Tenía dos arañazos en el antebrazo. Qué extraño. No se había dado cuenta de ello. Deborah incluso llegó a sonreír ante lo absurdo de aquellos cortes. Le hicieron pensar en las tiritas y en una canción que su madre le solía cantar cuando era pequeña y se hacía daño. Decía algo así como «verdes crecen los juncos...».

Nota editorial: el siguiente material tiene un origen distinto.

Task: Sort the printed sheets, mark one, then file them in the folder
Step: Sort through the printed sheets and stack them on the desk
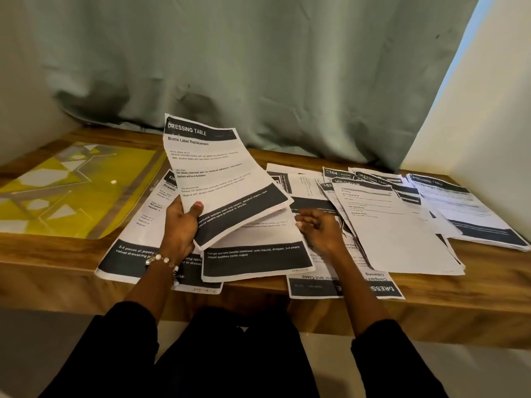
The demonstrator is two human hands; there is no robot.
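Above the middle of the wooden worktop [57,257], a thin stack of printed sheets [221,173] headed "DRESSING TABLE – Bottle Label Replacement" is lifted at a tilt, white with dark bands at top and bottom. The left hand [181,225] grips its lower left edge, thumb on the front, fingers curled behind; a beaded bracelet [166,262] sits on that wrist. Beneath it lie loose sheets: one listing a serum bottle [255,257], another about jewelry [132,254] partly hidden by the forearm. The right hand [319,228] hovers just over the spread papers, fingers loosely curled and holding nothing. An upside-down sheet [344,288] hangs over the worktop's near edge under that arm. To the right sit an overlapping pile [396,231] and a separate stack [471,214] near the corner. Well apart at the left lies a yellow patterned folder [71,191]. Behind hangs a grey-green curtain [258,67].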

Emma también sonrió. Aunque no entendía lo que ocurría, agradeció el contacto humano. Pero entonces el momento de tranquilidad se vio truncado.

—¿Qué están haciendo? —preguntó Mendelson.

Los zapadores comenzaron a mover a los hombres y mujeres de Deborah, llevándoles hacia el centro de mando.

—¡Por el pasillo! ¡Por el pasillo! —gritó un hombre. Parecía como si se estuvieran preparando para atravesar la siguiente puerta, pero Deborah se dio cuenta de que también estaban desarmando a sus propios soldados.

—¡No! —gritó.

—¡Quédese donde está! —le dijo un zapador armado con una Beretta.

—Mayor Reece —dijo otro hombre—, usted viene conmigo.

—¿Qué?

—Vamos, la necesitan ahí dentro.

—¿Dentro del centro de mando? ¿Y el resto de mi equipo? Esta gente no está infectada. ¿Es que no ven que todo el mundo está bien?

—Todos estarán a salvo aquí dentro.

—Eso es una estupidez —dijo Deborah con frialdad—. ¡Si existe riesgo de infección yo también lo tengo! ¡Correrán el mismo riesgo si me dejan entrar!

—Lo siento, mayor, adelante.

«No lo haré», pensó. Miró a los ojos verdosos de Emma con un destello de horror y vergüenza. Eso no estaba bien. Nada de todo aquello estaba bien. Sin embargo, se dio la vuelta y comenzó a seguir al hombre del traje de aislamiento.

Deborah había llegado demasiado lejos como para desobedecer órdenes.

El centro de mando estaba separado del resto del complejo. Ésa era una de las razones por las que los muros de los pasillos que llevaban hasta allí estaban resquebrajados. Era una enorme caja reforzada que se asentaba sobre cuarenta columnas de acero de más de doscientos kilogramos cada una, tan altas como una persona. Aquellos pernos servían para absorber la presión y estaban incrustados en el manto rocoso, mientras que el resto del complejo estaba simplemente excavado sobre la roca desnuda. Nunca hubo recursos para hacer algo mejor, pero aquel diseño adoptado por pura necesidad también sirvió para dotar al centro de una última línea de defensa. Sólo había dos pasillos que daban acceso al interior. Ambos estaban repletos de explosivos para destruir todo el búnker y detener a los invasores o un posible contagio.